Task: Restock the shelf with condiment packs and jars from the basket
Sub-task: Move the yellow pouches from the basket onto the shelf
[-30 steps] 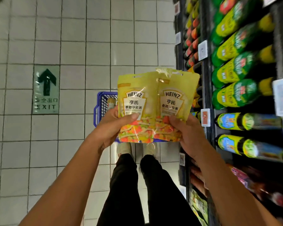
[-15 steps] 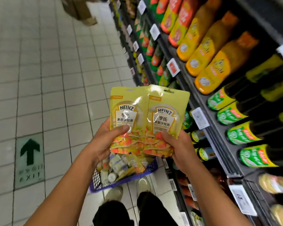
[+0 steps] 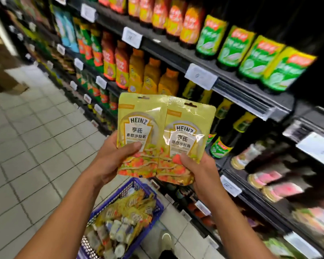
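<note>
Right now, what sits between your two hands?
Head view: the left hand grips the left Heinz pack, the right hand grips the right Heinz pack; the packs sit side by side, edges meeting, filling the gap.

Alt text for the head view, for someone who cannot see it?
Two yellow Heinz packs side by side: left pack in the left hand, right pack in the right hand, before a shelf of sauce bottles. Below, a blue basket of more packs stands on the floor.
</note>
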A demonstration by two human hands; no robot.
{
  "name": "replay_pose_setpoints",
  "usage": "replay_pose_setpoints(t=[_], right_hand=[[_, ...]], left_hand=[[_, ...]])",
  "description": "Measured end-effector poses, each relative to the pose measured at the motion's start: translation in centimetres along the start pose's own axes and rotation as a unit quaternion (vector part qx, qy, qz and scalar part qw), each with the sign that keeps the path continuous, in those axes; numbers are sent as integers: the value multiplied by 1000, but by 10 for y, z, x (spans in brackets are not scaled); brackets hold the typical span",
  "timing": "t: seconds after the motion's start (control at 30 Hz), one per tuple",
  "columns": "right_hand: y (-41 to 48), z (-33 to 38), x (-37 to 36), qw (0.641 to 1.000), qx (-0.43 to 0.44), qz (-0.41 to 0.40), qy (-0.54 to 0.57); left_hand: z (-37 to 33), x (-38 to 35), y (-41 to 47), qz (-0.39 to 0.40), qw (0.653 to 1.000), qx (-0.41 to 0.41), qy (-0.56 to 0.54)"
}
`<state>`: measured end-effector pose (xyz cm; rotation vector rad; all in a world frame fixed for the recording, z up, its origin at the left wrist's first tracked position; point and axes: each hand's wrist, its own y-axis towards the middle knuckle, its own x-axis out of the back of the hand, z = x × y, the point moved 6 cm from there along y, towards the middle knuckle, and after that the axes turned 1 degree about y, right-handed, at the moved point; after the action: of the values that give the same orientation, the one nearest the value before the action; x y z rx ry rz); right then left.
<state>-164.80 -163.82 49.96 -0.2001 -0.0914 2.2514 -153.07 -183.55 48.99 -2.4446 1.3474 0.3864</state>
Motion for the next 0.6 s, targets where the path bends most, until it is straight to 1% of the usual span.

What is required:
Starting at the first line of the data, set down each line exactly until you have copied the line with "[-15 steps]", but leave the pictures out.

Result of this exercise:
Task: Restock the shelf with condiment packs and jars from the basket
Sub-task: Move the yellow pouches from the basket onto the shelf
[-30 steps] 
[-15 steps] 

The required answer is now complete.